I also have Adjusted Funds from Operations (AFFO) data. The 5-year low, median, and high median Price/Adjusted Funds from Operations Ratios are 8.12, 9.64 and 10.99. The corresponding 10 year ratios are 8.80, 10.19 and 11.35. The current P/AFFO Ratio is 10.70 based on a stock price of $61.53 and AFFO estimate for 2025 of $5.75. The current ratio is between the median and high ratios of the 10 year median ratio. This stock price testing suggests that the stock price is relatively reasonable but above the median.

I get a Graham Price of $42.81. The 10-year low, median, and high median Price/Graham Price Ratios are 1.08, 1.26 and 1.48. The current P/GP Ratio is 1.44 based on a stock price of $61.53. The current ratio is between the median and high ratios of the 10 year median ratio. This stock price testing suggests that the stock price is relatively reasonable but above the median.

I get a 10-year median Price/Book Value per Share Ratio of 1.88. The current ratio is 2.30 based on a Book Value of $58,153M, Book Value per Share of $26.70 and a stock price $61.53. The current ratio is 23% above the 10 year median ratio. This stock price testing suggests that the stock price is relatively expensive.

I also have a Book Value per Share estimate for 2025 of $26.75. This analyst calculates the Book Value differently than I do, so here the 10 year median ratio is 1.65. With a stock price of $61.53, the ratio is 2.30 with a Book Value of $58,262M. The current ratio is 39% above the 10 year median ratio. This stock price testing suggests that the stock price is relatively expensive.

I get a 10-year median Price/Cash Flow per Share Ratio of 9.63. The current ratio is 9.42 based on a Cash Flow per Share estimate for 2025 of $6.53, Cash Flow of $14,229M and a stock price of $61.53. The current ratio is 2% below the 10 year median ratio. This stock price testing suggests that the stock price is relatively reasonable and below the median.

I get an historical median dividend yield of 3.73%. The current dividend yield is 6.13% based on dividends of $3.77 and a stock price of $61.53. The current ratio is 64% above the historical median dividend yield. This stock price testing suggests that the stock price is relatively cheap.

I get a 10 year median dividend yield of 6.29%. The current dividend yield is 6.13% based on dividends of $3.77 and a stock price of $61.53. The current ratio is 2.5% below the 10 year median dividend yield. This stock price testing suggests that the stock price is relatively reasonable but above the median.

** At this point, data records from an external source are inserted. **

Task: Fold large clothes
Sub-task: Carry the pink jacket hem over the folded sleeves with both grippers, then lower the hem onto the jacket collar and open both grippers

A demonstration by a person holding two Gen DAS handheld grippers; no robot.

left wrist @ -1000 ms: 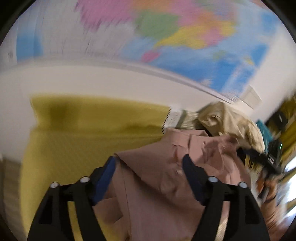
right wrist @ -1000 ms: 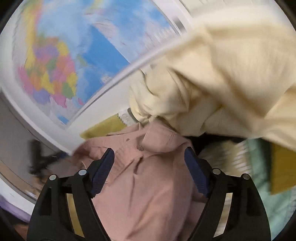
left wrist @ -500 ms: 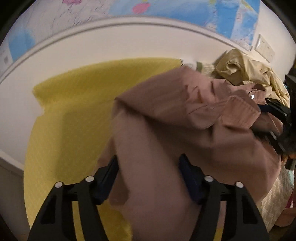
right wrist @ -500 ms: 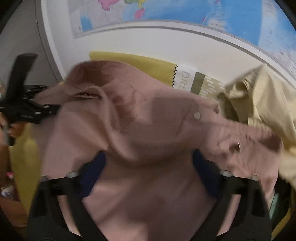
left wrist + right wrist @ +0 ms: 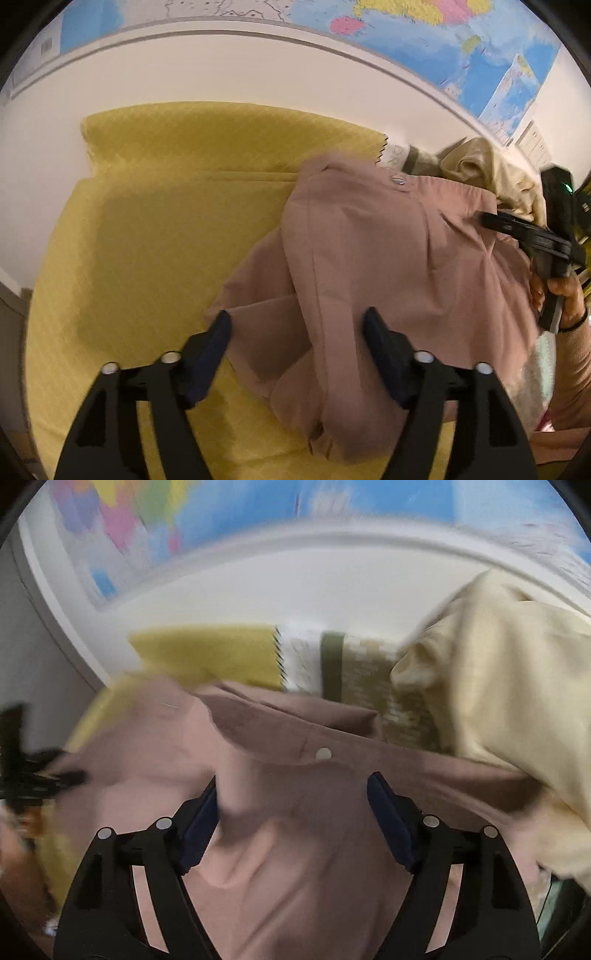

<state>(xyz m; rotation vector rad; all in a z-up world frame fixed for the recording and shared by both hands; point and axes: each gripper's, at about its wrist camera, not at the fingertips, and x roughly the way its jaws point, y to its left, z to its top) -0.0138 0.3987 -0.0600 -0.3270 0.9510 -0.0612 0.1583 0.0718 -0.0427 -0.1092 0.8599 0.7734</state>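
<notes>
The left gripper (image 5: 295, 325) points steeply down at a pink shirt (image 5: 388, 258) that lies crumpled on a yellow cloth (image 5: 166, 221). Its fingers (image 5: 216, 332) stand wide and are opening at this moment; a fold of the shirt lies between them, but the pads do not press on it. The left finger is just at the edge of the fabric, and the right one is above the shirt.

In the left wrist view the right gripper (image 5: 491, 219) comes in from the right side, held by a hand (image 5: 557, 295) in a pink sleeve (image 5: 576, 365). Its tip reaches onto the far right part of the shirt, near the placket with a snap button (image 5: 398, 181).

In the right wrist view, which is blurred, the right gripper (image 5: 293, 794) also tilts down over the shirt (image 5: 295, 849). Its fingers (image 5: 388, 808) are far apart and opening, with pink fabric under and between them, not squeezed. A cream garment (image 5: 509, 701) lies heaped just to the right, touching the shirt. A world map (image 5: 443, 33) hangs on the wall behind.
</notes>
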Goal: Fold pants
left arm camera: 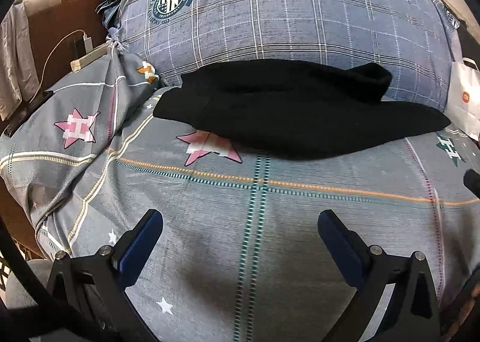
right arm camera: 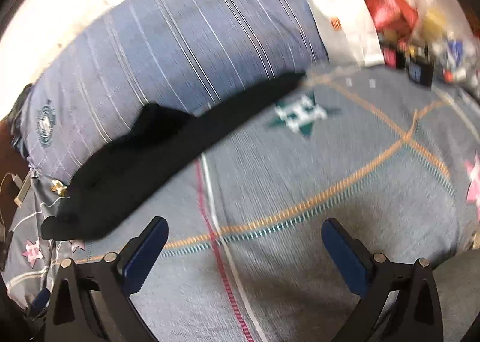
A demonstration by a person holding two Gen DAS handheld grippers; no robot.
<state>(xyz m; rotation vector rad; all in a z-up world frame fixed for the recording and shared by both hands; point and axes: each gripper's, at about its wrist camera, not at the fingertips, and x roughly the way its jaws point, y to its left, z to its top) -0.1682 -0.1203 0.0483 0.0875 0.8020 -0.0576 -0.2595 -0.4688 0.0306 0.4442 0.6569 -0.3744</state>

The 10-year median Price/Sales (Revenue) Ratio is 2.05. The current ratio is 3.17 based on a stock price of $61.53, Revenue estimate for 2025 of $42,308M and Revenue per Share of $19.43. The current ratio is 55% above the 10 year median ratio. This stock price testing suggests that the stock price is relatively expensive.

Results of stock price testing is that the stock price is probably expensive. I know that the dividend yield testing for the 10 year median yield is showing as reasonable and above the median and the historical one says that the stock price is cheap. However, you have to wonder if the company can currently afford the dividends that it is paying. The P/S Ratio test is saying that the stock price is relatively expensive and I am going with this. Most of the rest of the testing is saying that the stock price is reasonable but above the median.

When I look at analysts’ recommendations, I find Strong Buy (7), Buy (3), Hold (11) and Sell (1). The consensus would be a Buy. The 12 month stock price consensus is $64.42 with a high of $75.00 and low of $52.00. The consensus stock price of $64.42 implies a total return of $10.82% with 4.70% from capital gains and $6.13% from dividends based on a stock price of $61.53.

Analysts on Stock Chase mostly give it a buy, but there are a few descenders, and they think the stock will be rangebound for a while. Stock Chase gives it 5 stars out of 5. Rajiv Nanjapla on Motley Fool thinks this stock is an excellent buy for income-seeking investors. Puja Tayal on Motley Fool talks about possible effects of US tariffs. The company put out a Press Release about their fourth quarter of 2025 results.

Simply Wall Street via Yahoo Finance thinks that this stock is undervalued and its fair value is $92.23 CDN$. Simply Wall Street has two warnings out interest payments are not well covered by earnings; and dividend of 6.14% is not well covered by earnings or free cash flows.

Enbridge owns extensive midstream assets that transport hydrocarbons across the us and Canada. The firm has a small renewables portfolio primarily focused on onshore and offshore wind projects. Its web site is here Enbridge Inc.

The last stock I wrote about was about was H & R Real Estate Trust (TSX-HR.UN, OTC-HRUFF) … learn more. The next stock I will write about will be TransAlta Corp (TSX-TA, NSYE-TAC) … learn more on Monday, March 17, 2025 around 5 pm.

This blog is meant for educational purposes only and is not to provide investment advice. I am not a licensed professional investment advisor. Before making any investment decision, you should always do your own research or consult an investment professional. I do research for my own edification and I am willing to share. I write what I think and I may or may not be correct.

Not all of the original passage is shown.